**Work order**
Give only the number of lines in the records below that contain the word "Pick".

**Source information**
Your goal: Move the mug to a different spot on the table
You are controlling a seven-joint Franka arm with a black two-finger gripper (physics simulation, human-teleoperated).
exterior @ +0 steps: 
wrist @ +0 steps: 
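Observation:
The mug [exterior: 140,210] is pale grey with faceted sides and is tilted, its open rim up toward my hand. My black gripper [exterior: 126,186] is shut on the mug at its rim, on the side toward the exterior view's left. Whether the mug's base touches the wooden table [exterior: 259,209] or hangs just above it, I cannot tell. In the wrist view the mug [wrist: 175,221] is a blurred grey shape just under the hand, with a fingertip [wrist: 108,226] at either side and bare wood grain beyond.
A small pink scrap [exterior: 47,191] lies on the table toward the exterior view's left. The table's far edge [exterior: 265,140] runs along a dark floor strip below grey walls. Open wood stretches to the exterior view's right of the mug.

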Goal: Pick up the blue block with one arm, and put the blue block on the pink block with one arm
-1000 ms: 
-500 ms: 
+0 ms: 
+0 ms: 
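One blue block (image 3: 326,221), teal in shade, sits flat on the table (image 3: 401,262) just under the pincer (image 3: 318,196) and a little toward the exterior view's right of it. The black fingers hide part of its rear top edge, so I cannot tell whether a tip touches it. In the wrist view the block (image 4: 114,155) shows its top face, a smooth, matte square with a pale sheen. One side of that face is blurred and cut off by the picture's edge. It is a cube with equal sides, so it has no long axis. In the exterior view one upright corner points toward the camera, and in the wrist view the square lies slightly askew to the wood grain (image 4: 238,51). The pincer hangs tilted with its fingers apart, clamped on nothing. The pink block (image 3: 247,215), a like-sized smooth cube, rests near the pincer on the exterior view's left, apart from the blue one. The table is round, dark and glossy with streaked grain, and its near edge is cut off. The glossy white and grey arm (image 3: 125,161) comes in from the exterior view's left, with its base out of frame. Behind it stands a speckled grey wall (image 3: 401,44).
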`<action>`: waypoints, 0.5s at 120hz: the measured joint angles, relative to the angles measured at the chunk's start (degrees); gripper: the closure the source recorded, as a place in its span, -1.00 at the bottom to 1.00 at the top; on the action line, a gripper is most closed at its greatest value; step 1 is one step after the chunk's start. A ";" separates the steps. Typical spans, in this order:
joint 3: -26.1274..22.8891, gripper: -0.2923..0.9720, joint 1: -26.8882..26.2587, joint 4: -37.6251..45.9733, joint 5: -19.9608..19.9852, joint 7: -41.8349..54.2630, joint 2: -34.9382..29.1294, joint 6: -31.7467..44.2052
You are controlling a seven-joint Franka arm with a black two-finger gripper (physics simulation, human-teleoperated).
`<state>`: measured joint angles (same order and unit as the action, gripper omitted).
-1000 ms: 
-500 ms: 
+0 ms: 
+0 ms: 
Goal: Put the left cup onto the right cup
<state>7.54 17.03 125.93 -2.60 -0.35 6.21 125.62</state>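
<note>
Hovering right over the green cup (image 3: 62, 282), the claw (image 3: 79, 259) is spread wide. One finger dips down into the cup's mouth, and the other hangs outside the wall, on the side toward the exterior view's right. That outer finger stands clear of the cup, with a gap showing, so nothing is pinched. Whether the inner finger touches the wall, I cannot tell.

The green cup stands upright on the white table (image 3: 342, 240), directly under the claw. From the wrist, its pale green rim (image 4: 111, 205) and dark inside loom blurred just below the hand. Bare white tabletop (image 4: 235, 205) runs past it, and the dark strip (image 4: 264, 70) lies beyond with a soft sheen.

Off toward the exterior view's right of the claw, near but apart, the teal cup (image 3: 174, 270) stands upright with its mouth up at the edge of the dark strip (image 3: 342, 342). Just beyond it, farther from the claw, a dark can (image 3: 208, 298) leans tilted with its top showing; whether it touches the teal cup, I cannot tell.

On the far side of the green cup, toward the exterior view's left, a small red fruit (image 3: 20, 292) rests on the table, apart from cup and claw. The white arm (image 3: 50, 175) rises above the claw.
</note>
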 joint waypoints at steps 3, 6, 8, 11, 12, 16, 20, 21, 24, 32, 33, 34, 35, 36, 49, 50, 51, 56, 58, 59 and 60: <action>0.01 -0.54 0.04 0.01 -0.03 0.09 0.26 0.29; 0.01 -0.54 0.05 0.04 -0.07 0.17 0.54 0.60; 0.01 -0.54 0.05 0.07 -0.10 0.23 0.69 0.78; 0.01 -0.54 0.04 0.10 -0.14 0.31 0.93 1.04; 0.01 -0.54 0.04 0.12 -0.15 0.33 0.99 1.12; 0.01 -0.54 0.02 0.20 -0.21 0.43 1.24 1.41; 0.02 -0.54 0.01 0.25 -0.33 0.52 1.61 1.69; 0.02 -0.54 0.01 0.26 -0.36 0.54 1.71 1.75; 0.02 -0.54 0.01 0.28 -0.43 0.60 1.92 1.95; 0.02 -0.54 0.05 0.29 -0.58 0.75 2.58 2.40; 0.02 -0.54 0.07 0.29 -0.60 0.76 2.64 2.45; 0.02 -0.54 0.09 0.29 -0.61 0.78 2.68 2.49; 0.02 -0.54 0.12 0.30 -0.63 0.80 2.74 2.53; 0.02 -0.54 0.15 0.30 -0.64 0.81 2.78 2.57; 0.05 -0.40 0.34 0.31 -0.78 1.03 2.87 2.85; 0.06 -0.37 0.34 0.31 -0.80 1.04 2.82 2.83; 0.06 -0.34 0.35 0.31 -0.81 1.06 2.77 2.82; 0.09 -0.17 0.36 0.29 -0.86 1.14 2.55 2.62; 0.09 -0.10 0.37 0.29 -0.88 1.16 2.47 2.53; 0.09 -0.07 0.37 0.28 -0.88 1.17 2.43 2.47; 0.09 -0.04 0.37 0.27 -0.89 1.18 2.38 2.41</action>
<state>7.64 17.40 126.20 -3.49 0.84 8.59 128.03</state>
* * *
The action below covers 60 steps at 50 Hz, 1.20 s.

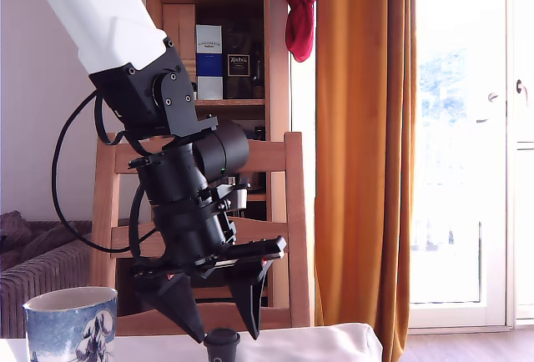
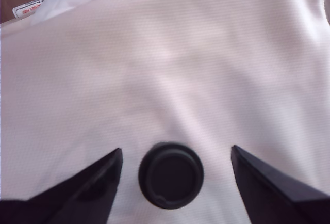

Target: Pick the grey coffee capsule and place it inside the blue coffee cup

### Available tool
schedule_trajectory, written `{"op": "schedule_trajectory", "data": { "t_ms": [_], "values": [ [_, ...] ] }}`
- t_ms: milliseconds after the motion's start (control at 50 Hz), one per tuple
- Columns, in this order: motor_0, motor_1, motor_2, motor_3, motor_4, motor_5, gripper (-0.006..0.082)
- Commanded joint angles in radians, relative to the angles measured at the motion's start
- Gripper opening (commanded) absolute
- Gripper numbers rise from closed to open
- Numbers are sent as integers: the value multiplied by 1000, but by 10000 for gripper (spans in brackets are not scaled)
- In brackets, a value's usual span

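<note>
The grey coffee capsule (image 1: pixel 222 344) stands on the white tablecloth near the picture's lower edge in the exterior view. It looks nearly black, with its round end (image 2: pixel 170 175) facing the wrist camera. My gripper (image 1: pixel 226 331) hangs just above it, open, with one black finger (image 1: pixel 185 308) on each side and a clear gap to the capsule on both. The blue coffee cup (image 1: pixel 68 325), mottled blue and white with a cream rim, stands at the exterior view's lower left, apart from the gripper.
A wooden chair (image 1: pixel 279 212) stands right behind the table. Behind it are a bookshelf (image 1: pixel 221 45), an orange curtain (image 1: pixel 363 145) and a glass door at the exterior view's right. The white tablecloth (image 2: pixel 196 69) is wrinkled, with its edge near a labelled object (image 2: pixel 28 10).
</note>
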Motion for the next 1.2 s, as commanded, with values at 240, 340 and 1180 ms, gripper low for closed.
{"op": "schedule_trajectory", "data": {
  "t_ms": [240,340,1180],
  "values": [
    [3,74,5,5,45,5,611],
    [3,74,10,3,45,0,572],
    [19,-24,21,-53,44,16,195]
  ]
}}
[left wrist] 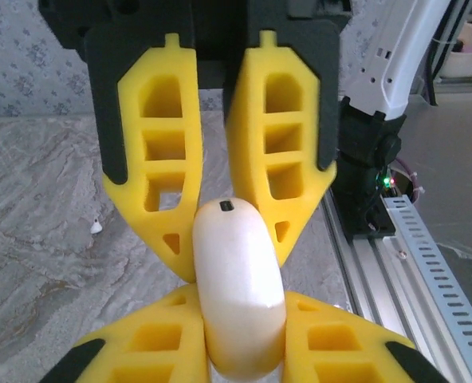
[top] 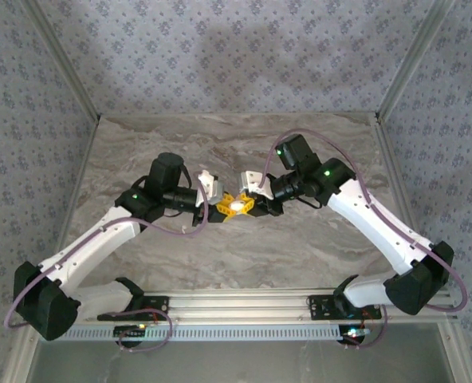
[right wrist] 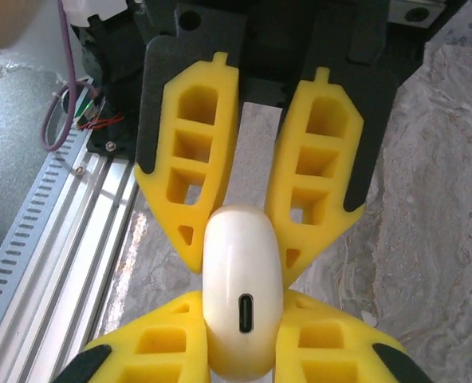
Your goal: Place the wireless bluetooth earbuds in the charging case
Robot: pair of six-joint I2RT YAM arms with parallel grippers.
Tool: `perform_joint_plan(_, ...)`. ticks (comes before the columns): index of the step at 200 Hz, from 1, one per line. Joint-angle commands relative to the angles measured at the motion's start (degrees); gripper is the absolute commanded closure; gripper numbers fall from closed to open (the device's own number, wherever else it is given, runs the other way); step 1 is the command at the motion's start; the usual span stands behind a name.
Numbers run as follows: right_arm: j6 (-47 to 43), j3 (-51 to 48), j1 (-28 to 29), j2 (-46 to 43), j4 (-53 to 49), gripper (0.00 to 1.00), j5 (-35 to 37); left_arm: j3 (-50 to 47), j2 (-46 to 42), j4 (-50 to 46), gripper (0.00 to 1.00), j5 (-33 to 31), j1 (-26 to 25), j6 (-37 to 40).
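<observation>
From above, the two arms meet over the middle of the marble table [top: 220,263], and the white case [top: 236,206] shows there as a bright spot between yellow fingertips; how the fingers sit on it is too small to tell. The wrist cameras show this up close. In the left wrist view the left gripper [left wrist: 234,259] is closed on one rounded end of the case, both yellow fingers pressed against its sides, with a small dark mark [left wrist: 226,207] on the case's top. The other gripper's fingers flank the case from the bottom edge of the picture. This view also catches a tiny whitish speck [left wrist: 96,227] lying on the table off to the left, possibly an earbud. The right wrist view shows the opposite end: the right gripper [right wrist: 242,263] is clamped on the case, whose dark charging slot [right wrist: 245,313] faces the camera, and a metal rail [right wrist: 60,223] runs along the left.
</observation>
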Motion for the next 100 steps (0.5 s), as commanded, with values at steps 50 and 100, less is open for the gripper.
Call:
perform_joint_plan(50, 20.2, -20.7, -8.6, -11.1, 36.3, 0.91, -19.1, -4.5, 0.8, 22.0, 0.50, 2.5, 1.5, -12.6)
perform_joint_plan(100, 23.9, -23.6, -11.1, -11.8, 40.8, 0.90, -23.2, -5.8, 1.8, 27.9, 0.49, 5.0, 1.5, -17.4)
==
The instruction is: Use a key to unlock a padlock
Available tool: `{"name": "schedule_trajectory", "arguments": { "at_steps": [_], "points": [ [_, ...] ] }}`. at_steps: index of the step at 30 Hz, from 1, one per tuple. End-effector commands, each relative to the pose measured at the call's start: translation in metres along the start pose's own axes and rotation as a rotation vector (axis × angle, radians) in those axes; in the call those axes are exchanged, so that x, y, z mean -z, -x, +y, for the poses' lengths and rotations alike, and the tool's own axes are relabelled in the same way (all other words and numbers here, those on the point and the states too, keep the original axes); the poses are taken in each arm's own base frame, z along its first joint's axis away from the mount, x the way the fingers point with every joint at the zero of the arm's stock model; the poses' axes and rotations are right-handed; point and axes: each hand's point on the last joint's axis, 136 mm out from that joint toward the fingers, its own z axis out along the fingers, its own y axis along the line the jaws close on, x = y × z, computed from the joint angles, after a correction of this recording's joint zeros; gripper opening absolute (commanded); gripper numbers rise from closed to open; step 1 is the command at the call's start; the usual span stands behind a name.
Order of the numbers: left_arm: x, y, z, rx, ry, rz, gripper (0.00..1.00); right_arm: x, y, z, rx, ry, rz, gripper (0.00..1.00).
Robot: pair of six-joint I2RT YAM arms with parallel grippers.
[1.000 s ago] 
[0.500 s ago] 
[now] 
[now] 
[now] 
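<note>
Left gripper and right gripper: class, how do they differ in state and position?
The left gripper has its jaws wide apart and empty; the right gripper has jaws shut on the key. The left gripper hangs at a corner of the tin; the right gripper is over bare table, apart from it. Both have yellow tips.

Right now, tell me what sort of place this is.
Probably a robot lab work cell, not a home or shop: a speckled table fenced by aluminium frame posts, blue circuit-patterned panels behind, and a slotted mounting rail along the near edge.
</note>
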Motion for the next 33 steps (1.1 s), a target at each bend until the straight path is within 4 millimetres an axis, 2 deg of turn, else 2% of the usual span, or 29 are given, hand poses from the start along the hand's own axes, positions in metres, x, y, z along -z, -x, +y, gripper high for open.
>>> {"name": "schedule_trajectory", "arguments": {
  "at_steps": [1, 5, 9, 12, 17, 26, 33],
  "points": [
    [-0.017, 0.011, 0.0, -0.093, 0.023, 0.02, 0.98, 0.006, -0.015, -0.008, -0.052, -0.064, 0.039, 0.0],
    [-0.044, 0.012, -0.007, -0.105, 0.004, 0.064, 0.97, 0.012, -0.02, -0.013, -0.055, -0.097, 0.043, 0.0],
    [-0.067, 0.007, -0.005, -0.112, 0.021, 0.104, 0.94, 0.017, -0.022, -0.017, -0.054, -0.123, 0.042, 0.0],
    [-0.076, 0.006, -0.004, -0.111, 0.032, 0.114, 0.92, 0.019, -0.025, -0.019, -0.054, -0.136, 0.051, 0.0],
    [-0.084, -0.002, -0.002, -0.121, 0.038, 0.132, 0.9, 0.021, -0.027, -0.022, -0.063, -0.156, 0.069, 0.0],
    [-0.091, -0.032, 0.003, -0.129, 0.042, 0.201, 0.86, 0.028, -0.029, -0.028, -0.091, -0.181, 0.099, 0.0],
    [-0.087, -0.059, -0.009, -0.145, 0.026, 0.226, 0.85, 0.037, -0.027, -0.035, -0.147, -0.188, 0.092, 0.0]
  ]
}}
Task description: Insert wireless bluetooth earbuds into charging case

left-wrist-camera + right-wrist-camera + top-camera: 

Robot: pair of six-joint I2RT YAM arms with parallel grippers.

**Result of the exercise**
2